IV Parte - Carta aos Amigos da Cruz de São Luís Maria de Montfort

IV Parte
da publicação
3° - Sofrer
“Carregue a Sua Cruz!”

A) Sua cruz...

[18] Tollat crucem suam, que carregue a sua cruz; suam, a dele! Que esse homem, que essa mulher raros, de ultimis finibus pretium ejus (46) cujo preço toda a terra, de uma extremidade a outra, não poderia pagar, tome com alegria, abrace com ardor e leve aos ombros, com coragem, a sua cruz e não a de outro; a cruz que, com a minha sabedoria, fiz para ele em número, peso e medida; sua cruz, a que, com minhas próprias mãos, pus, com grande exatidão, suas quatro dimensões, a saber: sua espessura, seu comprimento, sua largura e sua profundidade (47), - sua cruz que lhe talhei de uma parte da que carreguei no Calvário, por um efeito da bondade infinita que tenho para com ele; - sua cruz, que é o maior presente que possa fazer aos meus eleitos na terra; - sua cruz, composta, em sua espessura, das perdas de bens, das humilhações, dos desprezos, das dores, das enfermidades e das penas espirituais que devem, por minha providência, chegar-lhe cada dia, até a morte, - sua cruz, composta, em seu comprimento, de um certo número de meses ou de dias em que ele deverá ser aniquilado pela calúnia, estar estendido num leito, ser forçado a mendigar, e tornar-se presa das tentações, da aridez, do abandono e de outras penas do espírito; - sua cruz, composta, em sua largura, das circunstâncias mais duras e mais amargas, sejam elas causadas pelos amigos, os criados ou os parentes; - sua cruz, enfim, composta, em sua profundidade, pelas mais ocultas penas com que o afligirei, sem que possa encontrar consolação nas criaturas que, por minha ordem, voltar-lhe-ão mesmo as costas e juntar-se-ão a mim para fazê-lo sofrer.
B) “Leve-a!”

[19] “Tollat”, leve-a!
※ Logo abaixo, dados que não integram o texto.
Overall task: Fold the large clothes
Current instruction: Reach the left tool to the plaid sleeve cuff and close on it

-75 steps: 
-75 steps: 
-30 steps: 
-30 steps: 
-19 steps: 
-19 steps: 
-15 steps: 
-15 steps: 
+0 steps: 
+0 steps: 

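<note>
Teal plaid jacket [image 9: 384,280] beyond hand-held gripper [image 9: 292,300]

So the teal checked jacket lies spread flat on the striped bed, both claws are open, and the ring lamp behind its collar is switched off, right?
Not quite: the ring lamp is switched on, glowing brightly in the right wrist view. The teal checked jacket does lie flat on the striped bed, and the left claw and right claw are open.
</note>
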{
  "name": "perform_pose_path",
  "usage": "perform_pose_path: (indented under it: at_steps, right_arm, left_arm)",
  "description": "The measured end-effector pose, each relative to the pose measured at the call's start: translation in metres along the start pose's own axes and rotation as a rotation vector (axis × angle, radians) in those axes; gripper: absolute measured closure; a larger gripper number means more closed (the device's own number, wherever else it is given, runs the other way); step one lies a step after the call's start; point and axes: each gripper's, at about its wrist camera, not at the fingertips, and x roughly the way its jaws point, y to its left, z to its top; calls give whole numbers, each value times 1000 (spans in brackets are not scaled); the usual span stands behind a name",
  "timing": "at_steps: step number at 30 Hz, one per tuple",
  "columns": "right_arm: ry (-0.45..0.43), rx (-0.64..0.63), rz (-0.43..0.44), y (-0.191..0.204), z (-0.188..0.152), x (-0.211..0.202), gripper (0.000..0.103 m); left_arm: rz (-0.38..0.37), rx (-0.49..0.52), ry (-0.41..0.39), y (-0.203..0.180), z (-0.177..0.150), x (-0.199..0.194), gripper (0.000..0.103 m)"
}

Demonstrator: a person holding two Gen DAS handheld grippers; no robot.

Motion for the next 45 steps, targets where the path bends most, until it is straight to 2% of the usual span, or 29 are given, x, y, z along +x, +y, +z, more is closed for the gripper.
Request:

E não a arraste, nem sacuda, nem reduza e, ainda menos, a esconda! isto é: leve-a  bem alto na mão, sem impaciência nem pesar, sem queixa nem murmuração voluntária, sem partilha e sem alívio natural, sem envergonhar-se e sem repeito humano.

“Tollat”, que a coloque sobre a fronte, dizendo com São Paulo: “Mihi absit gloriari nisi in cruce Domini nostri Jesu Christi! Que eu me abstenha de gloriar-me de outra coisa que não a Cruz de meu Senhor Jesus Cristo! (48)
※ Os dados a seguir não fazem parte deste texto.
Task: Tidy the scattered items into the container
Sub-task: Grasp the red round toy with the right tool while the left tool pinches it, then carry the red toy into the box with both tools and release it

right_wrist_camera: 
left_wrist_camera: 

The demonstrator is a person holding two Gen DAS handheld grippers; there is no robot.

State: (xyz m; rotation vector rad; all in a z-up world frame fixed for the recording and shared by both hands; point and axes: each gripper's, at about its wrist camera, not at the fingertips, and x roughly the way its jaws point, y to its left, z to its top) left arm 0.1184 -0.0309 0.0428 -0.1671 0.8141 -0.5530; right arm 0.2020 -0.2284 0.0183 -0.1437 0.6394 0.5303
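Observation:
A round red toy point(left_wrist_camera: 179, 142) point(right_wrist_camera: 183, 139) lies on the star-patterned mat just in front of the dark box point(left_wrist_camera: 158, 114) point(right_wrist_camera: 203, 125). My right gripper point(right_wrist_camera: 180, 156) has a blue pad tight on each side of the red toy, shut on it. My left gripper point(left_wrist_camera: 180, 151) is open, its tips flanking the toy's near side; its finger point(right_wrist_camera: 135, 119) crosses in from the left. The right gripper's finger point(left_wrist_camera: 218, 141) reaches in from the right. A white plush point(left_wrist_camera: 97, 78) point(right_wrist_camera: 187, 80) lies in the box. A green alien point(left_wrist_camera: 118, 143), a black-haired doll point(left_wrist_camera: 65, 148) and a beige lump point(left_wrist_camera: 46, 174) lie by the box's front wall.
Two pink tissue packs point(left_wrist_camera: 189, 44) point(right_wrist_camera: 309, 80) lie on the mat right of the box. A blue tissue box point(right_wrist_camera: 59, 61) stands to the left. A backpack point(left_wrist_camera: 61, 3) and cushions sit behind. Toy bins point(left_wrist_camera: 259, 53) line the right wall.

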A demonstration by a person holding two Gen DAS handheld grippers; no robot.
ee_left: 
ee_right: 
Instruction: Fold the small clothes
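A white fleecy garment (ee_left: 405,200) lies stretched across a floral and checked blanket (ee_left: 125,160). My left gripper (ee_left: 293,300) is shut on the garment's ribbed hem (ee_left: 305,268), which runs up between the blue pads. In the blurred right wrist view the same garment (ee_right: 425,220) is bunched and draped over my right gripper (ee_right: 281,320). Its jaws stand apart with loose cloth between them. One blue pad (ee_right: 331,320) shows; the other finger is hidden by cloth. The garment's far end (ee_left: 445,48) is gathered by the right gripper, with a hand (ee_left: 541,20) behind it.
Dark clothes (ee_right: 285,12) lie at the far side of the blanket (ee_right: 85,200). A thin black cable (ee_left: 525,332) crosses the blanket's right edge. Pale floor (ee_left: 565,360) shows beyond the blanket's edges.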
Leve-a aos ombros a exemplo de Jesus Cristo, a fim de que essa cruz se torne para ele a arma de suas conquistas e o cetro de seu império: (imperium) principatus (ejus) super humerum ejus (49).

Enfim, coloque-a, pelo amor, em seu coração, para torná-la numa sarça ardente, que, sem consumir-se queime, noite e dia, de puro amor de Deus.

C) ...A Cruz!

[20] Crucem, a cruz (50); que ele a leve, pois nada existe que seja tão necessário, tão útil, tão doce ou tão glorioso quanto sofrer alguma coisa por Jesus Cristo.
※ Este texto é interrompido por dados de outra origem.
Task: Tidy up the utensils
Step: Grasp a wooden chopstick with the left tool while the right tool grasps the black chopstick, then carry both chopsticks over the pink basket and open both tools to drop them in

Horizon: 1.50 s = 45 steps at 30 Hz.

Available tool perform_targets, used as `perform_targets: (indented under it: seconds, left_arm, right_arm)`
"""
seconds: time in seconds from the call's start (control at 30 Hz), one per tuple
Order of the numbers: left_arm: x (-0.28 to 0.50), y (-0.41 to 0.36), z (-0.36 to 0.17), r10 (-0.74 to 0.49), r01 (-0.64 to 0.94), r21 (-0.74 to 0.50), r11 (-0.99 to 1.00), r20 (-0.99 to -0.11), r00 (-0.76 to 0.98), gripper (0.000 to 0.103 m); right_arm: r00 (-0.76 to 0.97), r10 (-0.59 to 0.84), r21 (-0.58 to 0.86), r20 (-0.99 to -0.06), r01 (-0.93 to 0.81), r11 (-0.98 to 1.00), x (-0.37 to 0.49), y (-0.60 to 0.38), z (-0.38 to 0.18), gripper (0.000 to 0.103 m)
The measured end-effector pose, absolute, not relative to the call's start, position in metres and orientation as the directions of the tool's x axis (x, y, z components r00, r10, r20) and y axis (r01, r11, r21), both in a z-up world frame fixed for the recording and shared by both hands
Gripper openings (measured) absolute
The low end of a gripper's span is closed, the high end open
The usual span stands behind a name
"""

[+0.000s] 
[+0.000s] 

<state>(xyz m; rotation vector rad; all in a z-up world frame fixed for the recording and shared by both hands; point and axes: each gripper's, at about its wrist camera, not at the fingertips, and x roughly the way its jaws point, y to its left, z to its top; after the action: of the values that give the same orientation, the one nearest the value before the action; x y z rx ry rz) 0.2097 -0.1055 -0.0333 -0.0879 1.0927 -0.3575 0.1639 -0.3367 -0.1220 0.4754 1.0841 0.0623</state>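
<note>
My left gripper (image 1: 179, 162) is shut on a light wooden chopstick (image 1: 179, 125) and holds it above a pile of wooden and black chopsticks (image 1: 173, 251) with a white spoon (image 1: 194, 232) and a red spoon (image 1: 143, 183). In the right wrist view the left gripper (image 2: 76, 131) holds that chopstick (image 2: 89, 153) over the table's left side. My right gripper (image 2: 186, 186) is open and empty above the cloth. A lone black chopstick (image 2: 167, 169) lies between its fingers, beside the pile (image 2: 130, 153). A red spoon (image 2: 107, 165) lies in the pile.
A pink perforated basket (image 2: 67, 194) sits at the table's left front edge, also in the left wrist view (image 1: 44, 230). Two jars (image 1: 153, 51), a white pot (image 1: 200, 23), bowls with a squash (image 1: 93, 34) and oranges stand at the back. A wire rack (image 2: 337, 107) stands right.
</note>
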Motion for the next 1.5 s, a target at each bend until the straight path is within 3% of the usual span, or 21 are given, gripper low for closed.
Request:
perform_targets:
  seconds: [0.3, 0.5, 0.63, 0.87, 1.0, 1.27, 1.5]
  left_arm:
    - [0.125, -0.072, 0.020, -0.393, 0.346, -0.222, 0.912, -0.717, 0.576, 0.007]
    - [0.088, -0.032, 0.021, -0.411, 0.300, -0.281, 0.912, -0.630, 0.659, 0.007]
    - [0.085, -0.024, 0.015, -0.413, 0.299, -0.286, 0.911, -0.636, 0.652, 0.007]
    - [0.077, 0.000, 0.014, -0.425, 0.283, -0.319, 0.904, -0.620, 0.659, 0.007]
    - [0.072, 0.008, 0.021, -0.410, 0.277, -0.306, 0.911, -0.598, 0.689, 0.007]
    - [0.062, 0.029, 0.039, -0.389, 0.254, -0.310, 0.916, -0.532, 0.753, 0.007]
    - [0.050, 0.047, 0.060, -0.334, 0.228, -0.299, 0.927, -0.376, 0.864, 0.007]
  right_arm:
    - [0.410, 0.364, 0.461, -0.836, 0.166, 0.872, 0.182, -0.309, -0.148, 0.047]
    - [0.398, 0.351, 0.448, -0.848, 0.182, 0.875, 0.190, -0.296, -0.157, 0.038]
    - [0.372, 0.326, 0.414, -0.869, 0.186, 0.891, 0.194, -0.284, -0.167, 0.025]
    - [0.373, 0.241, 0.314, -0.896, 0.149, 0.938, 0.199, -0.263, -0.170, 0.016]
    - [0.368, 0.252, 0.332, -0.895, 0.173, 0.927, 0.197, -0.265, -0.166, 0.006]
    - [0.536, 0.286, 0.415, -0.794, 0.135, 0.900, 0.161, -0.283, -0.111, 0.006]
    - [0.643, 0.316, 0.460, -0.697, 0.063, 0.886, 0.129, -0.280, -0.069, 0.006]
a) Nada tão necessário para os pecadores!

[21] Com efeito, queridos Amigos da Cruz, sois todos pecadores; não há um só dentre vós que não mereça o inferno, e eu mais que ninguém. É preciso que nossos pecados sejam castigados neste mundo ou no outro; se o forem neste, não o serão no outro.

Se Deus os castigar neste mundo de concerto conosco, sua punição será amorosa: quem há de castigar será a misericórdia, que reina neste mundo, e não a justiça rigorosa; o castigo será leve e passageiro, acompanhado de atenuantes e de méritos, seguido de recompensas no tempo e na eternidade.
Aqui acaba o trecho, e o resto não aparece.